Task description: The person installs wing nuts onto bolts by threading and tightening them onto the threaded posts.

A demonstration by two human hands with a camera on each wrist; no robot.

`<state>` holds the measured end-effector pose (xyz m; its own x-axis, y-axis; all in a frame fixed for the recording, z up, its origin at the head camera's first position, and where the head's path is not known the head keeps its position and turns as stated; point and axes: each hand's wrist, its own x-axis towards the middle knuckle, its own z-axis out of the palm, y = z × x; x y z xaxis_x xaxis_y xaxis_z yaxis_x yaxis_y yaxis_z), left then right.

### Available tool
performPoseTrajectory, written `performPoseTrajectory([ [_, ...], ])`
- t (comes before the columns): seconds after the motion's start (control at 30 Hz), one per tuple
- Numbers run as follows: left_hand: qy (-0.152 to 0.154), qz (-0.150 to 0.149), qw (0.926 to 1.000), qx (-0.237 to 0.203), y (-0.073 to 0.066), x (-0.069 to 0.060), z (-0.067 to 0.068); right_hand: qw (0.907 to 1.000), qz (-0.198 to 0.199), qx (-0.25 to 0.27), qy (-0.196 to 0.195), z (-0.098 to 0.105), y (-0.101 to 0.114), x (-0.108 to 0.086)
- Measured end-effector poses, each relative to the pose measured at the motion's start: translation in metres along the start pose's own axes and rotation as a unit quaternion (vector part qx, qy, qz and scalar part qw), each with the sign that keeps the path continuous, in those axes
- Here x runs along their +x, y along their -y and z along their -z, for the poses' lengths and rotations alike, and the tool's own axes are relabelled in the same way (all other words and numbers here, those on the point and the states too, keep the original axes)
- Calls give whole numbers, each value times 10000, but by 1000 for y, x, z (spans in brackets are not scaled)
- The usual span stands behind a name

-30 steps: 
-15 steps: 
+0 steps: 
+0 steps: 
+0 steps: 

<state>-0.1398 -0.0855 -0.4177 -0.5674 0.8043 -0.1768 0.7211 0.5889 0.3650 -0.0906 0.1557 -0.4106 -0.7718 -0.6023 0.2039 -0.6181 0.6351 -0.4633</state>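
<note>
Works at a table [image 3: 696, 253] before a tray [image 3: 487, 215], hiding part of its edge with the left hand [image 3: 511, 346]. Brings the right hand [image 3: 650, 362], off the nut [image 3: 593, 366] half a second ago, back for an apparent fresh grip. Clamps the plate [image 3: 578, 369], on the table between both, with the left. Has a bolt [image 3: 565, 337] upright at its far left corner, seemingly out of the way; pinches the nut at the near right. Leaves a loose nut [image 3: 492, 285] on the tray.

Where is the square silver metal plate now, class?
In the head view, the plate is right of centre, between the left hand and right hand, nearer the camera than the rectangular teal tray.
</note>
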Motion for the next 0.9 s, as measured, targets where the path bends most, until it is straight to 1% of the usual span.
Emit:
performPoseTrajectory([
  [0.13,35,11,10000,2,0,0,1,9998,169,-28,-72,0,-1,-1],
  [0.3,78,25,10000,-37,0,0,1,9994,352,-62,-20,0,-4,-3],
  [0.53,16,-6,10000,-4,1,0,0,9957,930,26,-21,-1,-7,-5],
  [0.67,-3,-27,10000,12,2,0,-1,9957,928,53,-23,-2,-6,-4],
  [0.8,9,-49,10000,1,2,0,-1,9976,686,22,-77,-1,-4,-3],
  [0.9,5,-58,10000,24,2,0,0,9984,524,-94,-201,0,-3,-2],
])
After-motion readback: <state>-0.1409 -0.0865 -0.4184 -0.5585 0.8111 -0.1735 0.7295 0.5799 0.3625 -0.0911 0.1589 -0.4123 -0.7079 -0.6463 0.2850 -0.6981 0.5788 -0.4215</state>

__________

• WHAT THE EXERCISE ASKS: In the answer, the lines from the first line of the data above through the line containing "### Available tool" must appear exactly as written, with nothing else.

• EXERCISE OUTPUT:
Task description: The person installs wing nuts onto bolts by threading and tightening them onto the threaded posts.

A demonstration by two human hands with a camera on each wrist; no robot.

`<state>` holds the measured end-effector pose (xyz m; its own x-axis, y-axis; all in a frame fixed for the recording, z up, its origin at the head camera's first position, and where the head's path is not known the head keeps its position and turns as stated; point and axes: each hand's wrist, its own x-axis towards the middle knuckle, its own z-axis out of the palm, y = z × x; x y z xaxis_x xaxis_y xaxis_z yaxis_x yaxis_y yaxis_z), left then right.

### Available tool

There is nothing more to the answer.